- EXERCISE DESCRIPTION: Report the tally of lines in the material below that have the string "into", with no other output.

- DATA SECTION:
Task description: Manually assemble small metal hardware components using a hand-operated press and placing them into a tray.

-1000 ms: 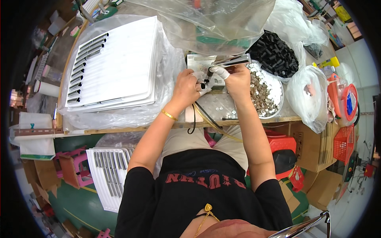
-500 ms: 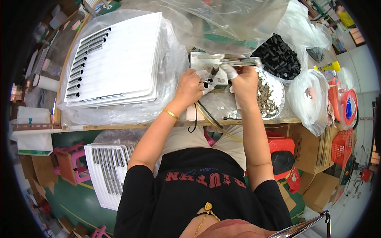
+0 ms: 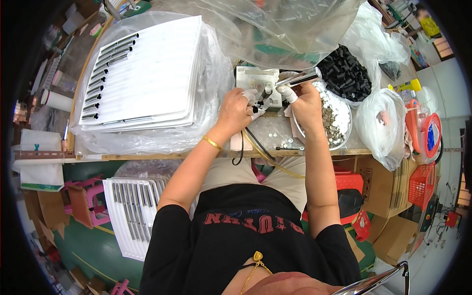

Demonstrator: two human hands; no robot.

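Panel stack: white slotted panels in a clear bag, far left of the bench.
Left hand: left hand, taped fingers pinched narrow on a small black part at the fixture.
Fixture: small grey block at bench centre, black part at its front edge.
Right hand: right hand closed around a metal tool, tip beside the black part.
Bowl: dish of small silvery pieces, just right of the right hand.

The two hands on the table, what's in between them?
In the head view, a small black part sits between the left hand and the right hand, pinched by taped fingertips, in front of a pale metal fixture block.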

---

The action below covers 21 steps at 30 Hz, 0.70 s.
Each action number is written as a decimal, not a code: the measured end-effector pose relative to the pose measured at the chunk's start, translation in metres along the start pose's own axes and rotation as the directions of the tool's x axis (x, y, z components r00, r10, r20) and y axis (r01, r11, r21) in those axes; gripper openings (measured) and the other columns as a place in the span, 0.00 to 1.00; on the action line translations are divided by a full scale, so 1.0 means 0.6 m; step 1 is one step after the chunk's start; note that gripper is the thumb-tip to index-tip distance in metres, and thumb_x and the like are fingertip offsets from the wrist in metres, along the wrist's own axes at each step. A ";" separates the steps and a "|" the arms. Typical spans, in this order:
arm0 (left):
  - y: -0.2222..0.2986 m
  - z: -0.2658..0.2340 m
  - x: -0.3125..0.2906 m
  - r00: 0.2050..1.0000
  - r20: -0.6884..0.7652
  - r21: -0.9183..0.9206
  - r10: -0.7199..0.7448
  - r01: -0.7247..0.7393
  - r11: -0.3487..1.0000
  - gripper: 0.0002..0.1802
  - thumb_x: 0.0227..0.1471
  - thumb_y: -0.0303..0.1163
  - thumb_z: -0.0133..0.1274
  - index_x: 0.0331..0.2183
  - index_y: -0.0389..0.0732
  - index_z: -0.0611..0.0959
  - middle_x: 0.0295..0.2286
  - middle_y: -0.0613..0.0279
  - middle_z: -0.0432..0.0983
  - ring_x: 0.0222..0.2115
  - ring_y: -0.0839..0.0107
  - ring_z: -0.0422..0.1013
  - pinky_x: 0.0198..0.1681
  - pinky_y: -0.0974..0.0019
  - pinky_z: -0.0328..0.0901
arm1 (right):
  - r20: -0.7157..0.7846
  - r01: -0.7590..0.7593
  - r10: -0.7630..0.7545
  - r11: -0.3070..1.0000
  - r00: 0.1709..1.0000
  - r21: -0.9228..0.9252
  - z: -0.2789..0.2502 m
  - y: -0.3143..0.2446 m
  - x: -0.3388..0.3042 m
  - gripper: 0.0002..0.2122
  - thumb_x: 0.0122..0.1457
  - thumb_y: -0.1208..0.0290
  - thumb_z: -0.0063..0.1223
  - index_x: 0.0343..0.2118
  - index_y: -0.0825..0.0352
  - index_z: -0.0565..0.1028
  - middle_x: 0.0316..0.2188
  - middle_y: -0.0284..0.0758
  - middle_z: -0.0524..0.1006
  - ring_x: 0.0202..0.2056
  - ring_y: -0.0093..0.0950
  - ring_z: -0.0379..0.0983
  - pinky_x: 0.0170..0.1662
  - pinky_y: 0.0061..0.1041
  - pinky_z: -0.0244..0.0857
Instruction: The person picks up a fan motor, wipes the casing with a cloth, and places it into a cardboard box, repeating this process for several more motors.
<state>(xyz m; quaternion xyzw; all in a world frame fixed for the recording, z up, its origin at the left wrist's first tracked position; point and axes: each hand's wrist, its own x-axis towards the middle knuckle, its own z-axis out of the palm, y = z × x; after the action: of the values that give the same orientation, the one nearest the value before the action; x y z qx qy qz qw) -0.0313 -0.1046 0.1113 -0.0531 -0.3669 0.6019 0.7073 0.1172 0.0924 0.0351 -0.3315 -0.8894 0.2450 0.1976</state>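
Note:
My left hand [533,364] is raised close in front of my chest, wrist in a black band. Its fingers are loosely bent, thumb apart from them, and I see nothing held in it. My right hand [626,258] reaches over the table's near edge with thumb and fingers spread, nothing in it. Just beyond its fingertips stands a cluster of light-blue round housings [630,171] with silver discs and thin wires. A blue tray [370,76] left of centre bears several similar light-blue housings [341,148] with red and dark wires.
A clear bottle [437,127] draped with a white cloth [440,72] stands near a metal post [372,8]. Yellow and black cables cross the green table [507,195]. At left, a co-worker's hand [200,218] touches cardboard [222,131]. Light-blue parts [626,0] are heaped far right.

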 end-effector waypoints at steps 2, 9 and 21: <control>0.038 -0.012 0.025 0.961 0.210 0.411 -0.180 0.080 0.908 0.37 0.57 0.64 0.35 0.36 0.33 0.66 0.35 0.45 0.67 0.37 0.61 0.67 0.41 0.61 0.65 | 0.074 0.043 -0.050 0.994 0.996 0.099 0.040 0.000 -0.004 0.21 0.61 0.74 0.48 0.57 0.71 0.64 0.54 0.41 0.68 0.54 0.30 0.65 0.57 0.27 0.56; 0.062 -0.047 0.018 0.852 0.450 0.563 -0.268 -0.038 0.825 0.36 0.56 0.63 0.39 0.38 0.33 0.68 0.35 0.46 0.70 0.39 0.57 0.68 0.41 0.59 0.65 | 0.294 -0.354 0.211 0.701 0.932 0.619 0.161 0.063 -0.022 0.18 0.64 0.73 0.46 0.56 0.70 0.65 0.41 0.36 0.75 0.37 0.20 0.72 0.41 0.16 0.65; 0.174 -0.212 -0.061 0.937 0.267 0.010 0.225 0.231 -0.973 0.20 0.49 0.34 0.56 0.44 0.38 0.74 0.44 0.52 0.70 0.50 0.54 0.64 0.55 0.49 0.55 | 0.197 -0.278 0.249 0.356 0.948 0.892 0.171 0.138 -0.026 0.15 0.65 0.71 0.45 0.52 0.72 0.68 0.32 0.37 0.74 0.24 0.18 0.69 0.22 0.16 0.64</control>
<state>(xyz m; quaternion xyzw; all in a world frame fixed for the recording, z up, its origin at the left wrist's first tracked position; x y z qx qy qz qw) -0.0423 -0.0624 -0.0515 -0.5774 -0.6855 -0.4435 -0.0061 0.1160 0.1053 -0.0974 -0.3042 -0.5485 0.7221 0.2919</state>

- EXERCISE ANSWER: 2